§ **ASSIGNMENT**
Go through the data underneath and copy every line exactly.
┏━━
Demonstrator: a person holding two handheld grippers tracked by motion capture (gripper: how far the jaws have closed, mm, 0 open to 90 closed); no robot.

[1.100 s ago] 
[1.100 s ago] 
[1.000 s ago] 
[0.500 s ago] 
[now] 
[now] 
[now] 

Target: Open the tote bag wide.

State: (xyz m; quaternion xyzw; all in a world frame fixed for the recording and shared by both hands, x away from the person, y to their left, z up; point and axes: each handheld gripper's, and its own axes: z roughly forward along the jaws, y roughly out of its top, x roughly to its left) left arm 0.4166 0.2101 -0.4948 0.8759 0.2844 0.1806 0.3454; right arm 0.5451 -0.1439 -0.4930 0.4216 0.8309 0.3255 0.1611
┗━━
§ **FINAL ANSWER**
Demonstrator: a person holding two handheld grippers tracked by motion capture (gripper: how far the jaws have closed, mm, 0 open to 90 closed); no robot.

[1.100 s ago] 
[1.100 s ago] 
[1.000 s ago] 
[0.500 s ago] 
[now] 
[now] 
[now] 

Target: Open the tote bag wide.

State: (xyz m; quaternion xyzw; all in a world frame fixed for the recording and shared by both hands, x away from the person, y to their left, z up; point and axes: each handheld gripper's, and its own axes: z roughly forward along the jaws, y roughly out of its top, x roughly to its left) left arm 0.4166 0.2101 -0.4948 0.8759 0.2844 0.1806 0.3454; right arm 0.5451 -0.1439 -0.4930 0.4216 0.8309 0.3255 0.1611

There is no more output for this exercise.